Yenilikleri sordum; “Yeni nesil belediyecilik yapılmalı. Eskişehir’i bir orkestra gibi düşünün, beste yapamıyor, ahenk yok” dedi. Eskişehir’de tarımın bittiğini o da kabul ediyor. Projelerini sorunca, kırsal kalkınma planlarını, kurmak istediği salça, turşu, konserve fabrikalarını, mısır kurutma tesisini, anlattı. Termal Sağlık Turizmi’ni geliştireceğini, öğrenciler için Staj Okulu ve 24 saat açık kalacak kafe kütüphaneleri açarak işsizlik ile mücadele edeceğini söyledi.
Yeni vizyon projesi
Bunları başka adayların da yapabileceğini düşünerek, afişlerinde geçen “Yeni Vizyon” yaklaşımını açıklamasını istedim. Eskişehir’in daha fazla büyüyüp gelişmesini, paylaşmasını, istihdam yaratmasını, ürettiği refahı tabana doğru yaymasını amaçladığını belirtti.

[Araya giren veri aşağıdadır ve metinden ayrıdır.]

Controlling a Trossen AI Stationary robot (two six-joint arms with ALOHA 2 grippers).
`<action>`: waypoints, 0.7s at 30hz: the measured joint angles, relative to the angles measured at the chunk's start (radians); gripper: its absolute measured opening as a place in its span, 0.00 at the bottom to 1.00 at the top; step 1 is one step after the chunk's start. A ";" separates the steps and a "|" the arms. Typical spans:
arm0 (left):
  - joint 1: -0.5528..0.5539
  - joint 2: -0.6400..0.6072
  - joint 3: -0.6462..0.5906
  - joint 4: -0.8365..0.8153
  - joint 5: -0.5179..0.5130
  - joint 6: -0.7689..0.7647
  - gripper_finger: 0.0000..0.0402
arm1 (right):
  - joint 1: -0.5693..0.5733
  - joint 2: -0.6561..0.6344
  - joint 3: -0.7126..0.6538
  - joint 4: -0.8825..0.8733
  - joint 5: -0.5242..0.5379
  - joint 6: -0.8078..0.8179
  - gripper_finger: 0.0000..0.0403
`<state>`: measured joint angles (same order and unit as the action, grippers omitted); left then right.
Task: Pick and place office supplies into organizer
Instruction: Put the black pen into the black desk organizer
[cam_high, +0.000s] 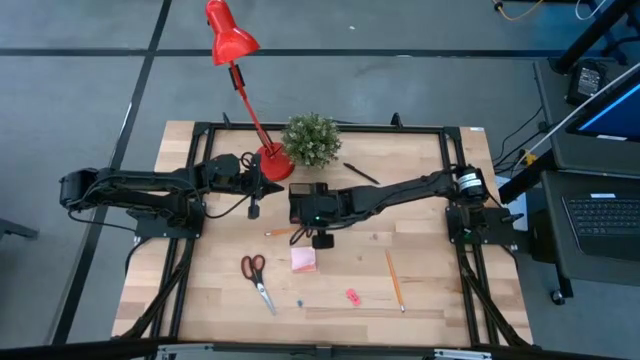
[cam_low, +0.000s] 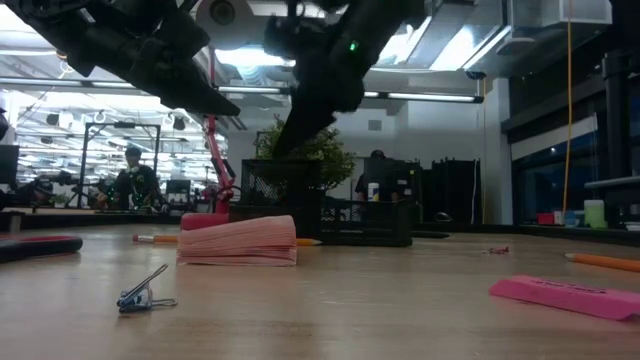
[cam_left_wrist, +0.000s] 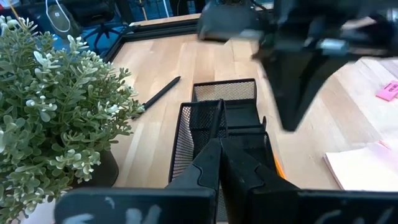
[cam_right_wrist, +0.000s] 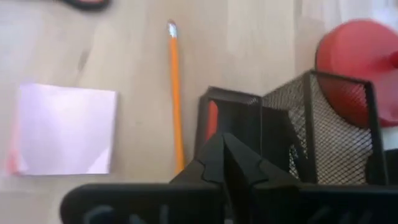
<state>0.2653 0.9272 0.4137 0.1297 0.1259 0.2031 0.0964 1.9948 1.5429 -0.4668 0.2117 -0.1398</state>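
pale wood table (cam_high: 430, 290), grey floor around; both arms' fingers closed, empty, over black mesh organizer (cam_left_wrist: 224, 124).

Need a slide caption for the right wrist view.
Shut right gripper over mesh organizer, beside orange pencil and pink sticky pad.

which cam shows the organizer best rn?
Left wrist view: the black mesh organizer sits mid-frame, compartments visible from above. Right wrist view shows only one mesh corner. High view has it mostly hidden under the right arm. Low view gives a dark side-on silhouette behind the sticky pad.
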 joint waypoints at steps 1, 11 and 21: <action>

Röportajın sonunda rolleri değiştik; o bana “Sizin gazetede işler nasıl” diye sordu. Birçok yazarı uyduruk iddianamelerle yargılanan ve hapse atılan bir gazete Cumhuriyet. Böyle bir gazetenin yazarına sorulabilecek en tuhaf soruydu aslında. Yandaş olmayan medyanın işinin AKP döneminde hiçbir zaman kolay olmadığını söyledim; uygulanan reklam ambargosundan ve bağımsız gazeteciliğe vurulan darbeden söz ettim. Sadece gülümsedi.